The only clear function the statement seems to serve is to capture readers’ attention in newspapers.
The first challenge lies in trying to work out what the statement even means.
The 2014 results of an international housing affordability survey have only recently been released.
The report ranks 360 metropolitan markets in nine countries in terms of affordability. It uses a formula known as the “median multiple”, where the median house price of a market is divided by the median household income for that market. According to the formula, any city that results in a score under 3.0 is considered to have housing that is affordable, while anything over 5.0 is severely unaffordable.
In the latest report, the median multiple for Melbourne was 8.4 for 2013 (an increase from 7.5 in 2012). This means that the median house price in Melbourne was 8.4 times the median household income of people that lived in Melbourne.
To consider Melbourne as one property market, however, is meaningless. The price and performance of a studio apartment in St Kilda is different to a riverfront property in South Yarra, which is different to a three-bedroom home in Ferntree Gully, or a two-bedroom unit in Essendon. Similarly, the demographics and economic profiles of residents in each of these locations varies considerably.
People often move to a city – and for larger population centres such as Melbourne, within the city – for greater opportunities, most usually economic or employment-related. As more people move to a specific location for work, household income increases as a result of increased wages, and the demand for housing also increases. Those who are in lower income levels get squeezed out of that market. This is nothing new.

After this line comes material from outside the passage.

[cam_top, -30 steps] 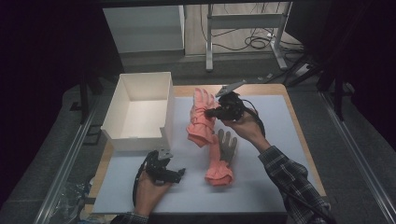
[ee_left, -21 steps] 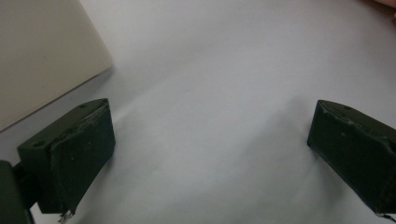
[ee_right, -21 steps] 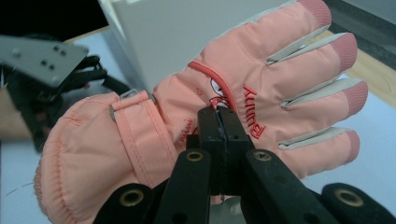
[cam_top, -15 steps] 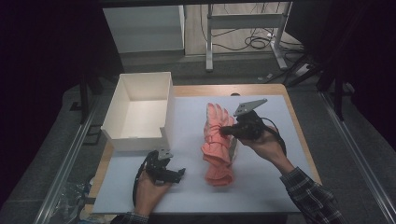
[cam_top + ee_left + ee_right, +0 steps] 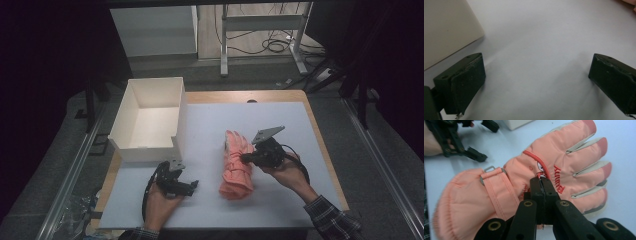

Cities like Melbourne, however, are not isolated. They are truly global cities. Melbourne and Sydney should be compared with Hong Kong, New York, Paris, London, Vancouver and Los Angeles – all global cities as well. When property performance is compared between these cities, they all behave in the same way. As the world becomes more globalised, the result is greater access to local real estate market conditions around the world, resulting in metropolitan housing markets becoming more attractive to global buyers.
So the price of properties in global cities should be measured in relation to global incomes – not the household income of a resident of the suburb where the property is located. To measure affordability in these terms has no relevance, and reflects outdated 20th century thinking.
The second problem is the formula itself – the formula is basic to the point of being meaningless, and deserves to be challenged. Determining housing affordability is more complex than a simple income to price comparison.
What is the relevant connection between the two factors?
In a practical sense, given that most people do not pay cash for their houses, it is mortgage affordability that is the more pragmatic measure.
When a homebuyer considers buying a home, they look at the price of the home. But that should be at best only one factor in determining whether the property is purchased.
In a very pragmatic sense, the buyer is just as focused on two important questions:
1) How much of a deposit do I need?
2) How much are the repayments on the mortgage each month, and can I meet these repayments comfortably given my ongoing commitments?
In many ways, the purchase price of the property becomes irrelevant.
So any formula should best reflect mortgage payments as a percentage of the buyer’s after-tax income.
Instead of theorising about why or even whether property is so unaffordable, perhaps a better question to ask is what can be done to help people buy their first home.
Governments and banks hold the answers to this question. Assistance with deposits is an obvious start, and the availability of the First Home Owner Grant and associated state-based grants gave first home buyers specifically the deposit help they needed. First Home Saver accounts were a meritorious initiative but the response from savers was poor. Downward pressure on interest rates is also obvious.
Innovations to lending policy such as high LVR loans, loans with a 40-year term and shared equity mortgages are all possible solutions that should be constantly under review.
When considering the “affordability problem”, by far the biggest problem is aspirational buyer beliefs regarding what they feel they are entitled to. We do not have an entitlement to own a home. It is not a right. The belief that we are all entitled to own a home is a dangerous assumption, and has not the slightest merit.
The fact that houses continue to sell at or above asking prices and demand remains strong is evidence enough to refute the claim of ‘unaffordable housing’.